Exercise details:
Please give back only the lines below from the one containing "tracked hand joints" to the one containing "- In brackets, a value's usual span", each repeated word for word, both ends included.

Records for the exercise:
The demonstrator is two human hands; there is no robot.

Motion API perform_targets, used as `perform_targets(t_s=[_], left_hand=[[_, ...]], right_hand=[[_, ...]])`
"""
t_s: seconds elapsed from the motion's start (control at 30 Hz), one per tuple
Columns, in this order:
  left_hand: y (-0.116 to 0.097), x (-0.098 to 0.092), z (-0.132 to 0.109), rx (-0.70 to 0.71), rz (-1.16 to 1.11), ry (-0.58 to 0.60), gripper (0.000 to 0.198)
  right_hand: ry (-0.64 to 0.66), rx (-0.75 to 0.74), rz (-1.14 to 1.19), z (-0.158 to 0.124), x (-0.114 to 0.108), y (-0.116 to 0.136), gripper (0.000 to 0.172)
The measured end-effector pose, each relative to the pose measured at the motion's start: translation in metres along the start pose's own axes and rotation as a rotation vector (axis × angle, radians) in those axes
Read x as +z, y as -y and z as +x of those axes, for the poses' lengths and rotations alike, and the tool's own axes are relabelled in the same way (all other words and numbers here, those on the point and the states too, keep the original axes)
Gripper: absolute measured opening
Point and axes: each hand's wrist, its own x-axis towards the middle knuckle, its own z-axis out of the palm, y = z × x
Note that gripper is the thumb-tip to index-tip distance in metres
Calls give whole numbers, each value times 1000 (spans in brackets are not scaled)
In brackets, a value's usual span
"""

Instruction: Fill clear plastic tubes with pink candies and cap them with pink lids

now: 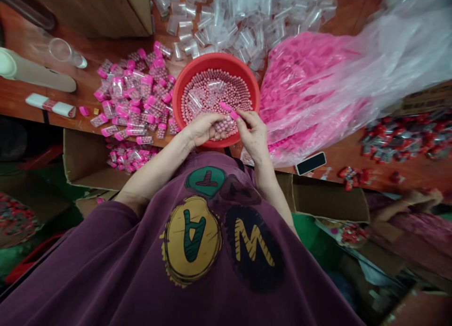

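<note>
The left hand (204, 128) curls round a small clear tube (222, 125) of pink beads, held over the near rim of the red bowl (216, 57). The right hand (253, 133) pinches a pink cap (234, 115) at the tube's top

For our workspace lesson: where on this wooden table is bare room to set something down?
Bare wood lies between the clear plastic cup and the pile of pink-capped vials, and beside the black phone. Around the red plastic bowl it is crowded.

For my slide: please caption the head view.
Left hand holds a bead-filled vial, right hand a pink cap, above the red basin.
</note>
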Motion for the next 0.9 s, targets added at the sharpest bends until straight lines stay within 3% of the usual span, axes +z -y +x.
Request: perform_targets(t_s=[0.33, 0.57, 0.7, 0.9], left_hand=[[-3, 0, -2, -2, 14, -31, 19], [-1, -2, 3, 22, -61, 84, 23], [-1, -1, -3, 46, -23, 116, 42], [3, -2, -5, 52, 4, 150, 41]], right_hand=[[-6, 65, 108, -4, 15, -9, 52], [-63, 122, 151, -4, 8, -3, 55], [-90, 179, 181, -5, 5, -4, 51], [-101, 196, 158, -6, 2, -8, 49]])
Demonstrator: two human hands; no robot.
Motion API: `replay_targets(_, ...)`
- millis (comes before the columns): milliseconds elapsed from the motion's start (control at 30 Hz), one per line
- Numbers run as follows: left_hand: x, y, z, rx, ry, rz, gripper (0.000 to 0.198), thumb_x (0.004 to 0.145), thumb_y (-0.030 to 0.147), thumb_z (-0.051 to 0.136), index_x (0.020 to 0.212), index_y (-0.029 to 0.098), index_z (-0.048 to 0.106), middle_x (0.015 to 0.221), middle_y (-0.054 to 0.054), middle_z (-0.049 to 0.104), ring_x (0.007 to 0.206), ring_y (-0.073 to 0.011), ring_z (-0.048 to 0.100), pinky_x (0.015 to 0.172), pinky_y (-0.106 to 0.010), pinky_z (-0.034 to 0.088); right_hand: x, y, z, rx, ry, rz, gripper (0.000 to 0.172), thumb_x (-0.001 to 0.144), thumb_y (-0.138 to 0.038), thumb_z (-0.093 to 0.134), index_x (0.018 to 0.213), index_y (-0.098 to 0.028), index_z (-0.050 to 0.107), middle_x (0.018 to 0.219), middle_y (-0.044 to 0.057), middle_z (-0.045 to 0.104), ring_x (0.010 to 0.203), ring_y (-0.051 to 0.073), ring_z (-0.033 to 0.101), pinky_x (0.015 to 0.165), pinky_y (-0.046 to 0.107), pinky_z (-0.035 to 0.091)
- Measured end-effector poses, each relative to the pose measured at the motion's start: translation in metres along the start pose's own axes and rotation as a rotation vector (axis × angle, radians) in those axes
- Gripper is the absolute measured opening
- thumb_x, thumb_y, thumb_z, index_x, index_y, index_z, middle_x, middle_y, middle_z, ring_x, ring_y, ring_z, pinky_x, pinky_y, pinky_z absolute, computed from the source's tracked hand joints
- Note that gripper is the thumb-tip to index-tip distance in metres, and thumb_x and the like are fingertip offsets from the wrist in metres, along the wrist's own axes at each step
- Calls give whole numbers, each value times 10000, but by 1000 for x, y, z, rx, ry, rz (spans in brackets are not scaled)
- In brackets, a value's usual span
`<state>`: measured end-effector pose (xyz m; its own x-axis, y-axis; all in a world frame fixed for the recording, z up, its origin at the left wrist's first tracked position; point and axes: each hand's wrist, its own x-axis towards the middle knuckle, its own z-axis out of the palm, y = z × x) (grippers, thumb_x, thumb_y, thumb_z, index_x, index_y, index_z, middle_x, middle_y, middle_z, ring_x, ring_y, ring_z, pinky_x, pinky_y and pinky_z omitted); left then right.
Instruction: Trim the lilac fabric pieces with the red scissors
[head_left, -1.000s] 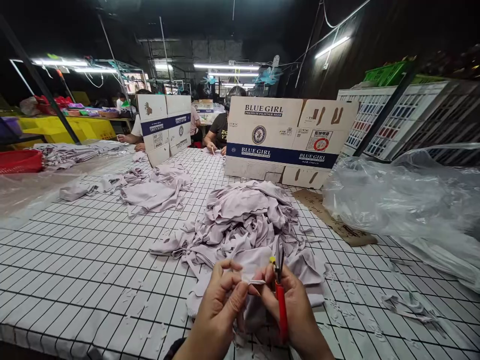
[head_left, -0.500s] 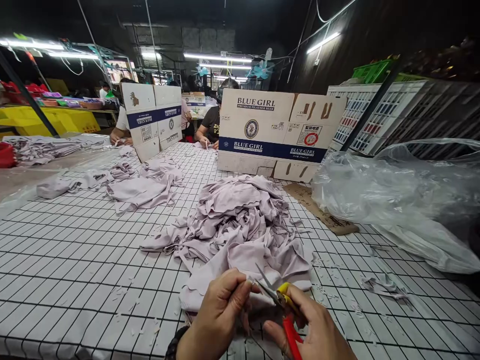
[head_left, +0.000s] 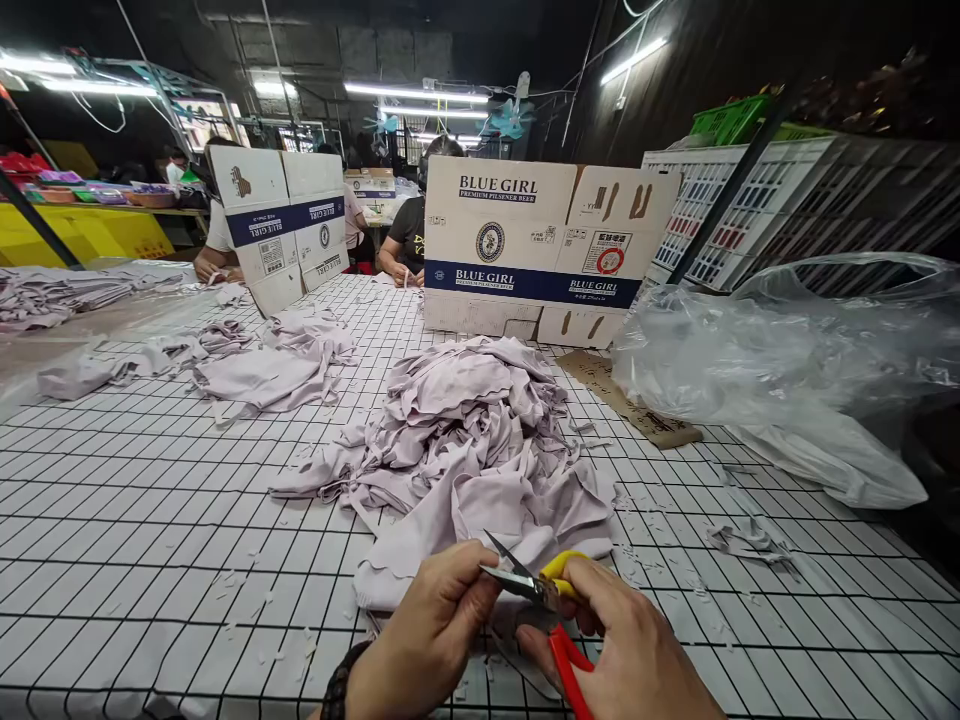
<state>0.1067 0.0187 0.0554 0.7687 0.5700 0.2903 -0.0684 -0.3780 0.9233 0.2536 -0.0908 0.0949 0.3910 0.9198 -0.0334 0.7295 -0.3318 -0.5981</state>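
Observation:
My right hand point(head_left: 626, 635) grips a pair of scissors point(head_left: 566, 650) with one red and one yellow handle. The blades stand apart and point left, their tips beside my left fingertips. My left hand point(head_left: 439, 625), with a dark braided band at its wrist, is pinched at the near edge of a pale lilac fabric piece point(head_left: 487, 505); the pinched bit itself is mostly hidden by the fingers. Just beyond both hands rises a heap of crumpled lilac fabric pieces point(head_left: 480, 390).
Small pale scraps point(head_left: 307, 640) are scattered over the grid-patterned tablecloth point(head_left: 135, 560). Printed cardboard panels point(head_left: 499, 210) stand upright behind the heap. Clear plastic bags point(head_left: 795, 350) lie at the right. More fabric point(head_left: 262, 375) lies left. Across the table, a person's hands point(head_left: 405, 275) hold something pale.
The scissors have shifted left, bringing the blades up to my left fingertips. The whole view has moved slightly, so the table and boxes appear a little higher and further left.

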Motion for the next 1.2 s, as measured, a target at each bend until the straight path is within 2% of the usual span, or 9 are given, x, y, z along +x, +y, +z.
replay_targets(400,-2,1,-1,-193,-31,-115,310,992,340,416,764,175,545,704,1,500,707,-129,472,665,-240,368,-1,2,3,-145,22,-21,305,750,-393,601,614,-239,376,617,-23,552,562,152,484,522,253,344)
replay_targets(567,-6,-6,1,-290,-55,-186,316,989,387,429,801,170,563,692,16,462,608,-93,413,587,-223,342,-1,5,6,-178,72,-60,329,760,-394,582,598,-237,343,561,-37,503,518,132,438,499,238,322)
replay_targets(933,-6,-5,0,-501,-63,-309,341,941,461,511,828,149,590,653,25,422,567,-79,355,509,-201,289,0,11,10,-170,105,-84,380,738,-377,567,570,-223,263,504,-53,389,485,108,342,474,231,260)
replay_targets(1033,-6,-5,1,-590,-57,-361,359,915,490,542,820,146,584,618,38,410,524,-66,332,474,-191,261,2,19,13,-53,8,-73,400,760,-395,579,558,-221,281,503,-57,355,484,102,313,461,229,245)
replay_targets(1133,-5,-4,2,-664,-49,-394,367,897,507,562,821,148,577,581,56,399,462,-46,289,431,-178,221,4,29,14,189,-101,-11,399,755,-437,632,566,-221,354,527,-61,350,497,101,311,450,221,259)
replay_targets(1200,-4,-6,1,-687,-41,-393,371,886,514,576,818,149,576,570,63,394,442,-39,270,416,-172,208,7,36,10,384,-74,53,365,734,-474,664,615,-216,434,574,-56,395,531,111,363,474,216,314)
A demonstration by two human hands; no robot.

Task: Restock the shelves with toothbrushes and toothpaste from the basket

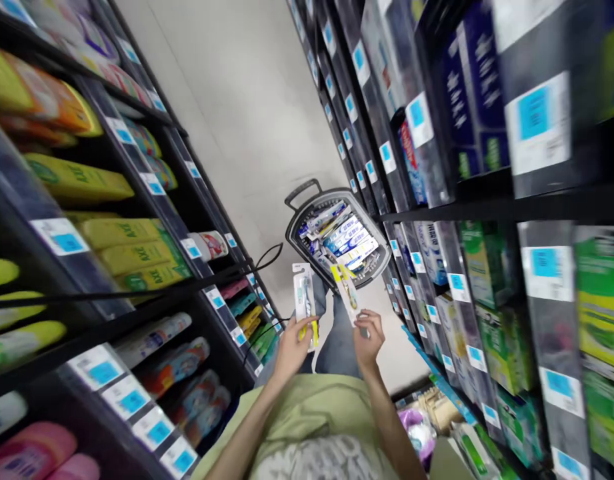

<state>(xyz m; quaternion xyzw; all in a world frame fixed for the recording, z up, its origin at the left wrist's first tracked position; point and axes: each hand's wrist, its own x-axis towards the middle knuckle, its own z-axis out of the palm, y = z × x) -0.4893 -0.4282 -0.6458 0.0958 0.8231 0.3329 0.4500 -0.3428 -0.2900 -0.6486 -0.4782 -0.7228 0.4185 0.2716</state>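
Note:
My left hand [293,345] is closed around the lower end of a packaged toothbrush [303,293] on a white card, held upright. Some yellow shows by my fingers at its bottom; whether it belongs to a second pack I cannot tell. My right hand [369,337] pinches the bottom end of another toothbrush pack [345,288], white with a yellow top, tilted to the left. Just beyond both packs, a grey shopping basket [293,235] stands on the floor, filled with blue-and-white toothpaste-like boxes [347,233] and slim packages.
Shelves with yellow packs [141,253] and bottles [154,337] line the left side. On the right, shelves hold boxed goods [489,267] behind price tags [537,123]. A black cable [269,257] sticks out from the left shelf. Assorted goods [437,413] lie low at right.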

Answer box:
- thumb_x, thumb_y, thumb_z, index_x, index_y, index_z, middle_x, middle_y, middle_z, ring_x, ring_y, ring_z, pinky_x, pinky_y, pinky_z absolute, computed from the source's tracked hand joints
- Note that gripper is the thumb-tip to index-tip distance in metres, and thumb_x and the like are fingertip offsets from the wrist in metres, along the wrist's own axes at each step
- Calls give whole numbers, each value times 10000, but by 1000 for x, y, z, rx, ry, rz (spans in brackets are not scaled)
- In brackets, a value's usual span

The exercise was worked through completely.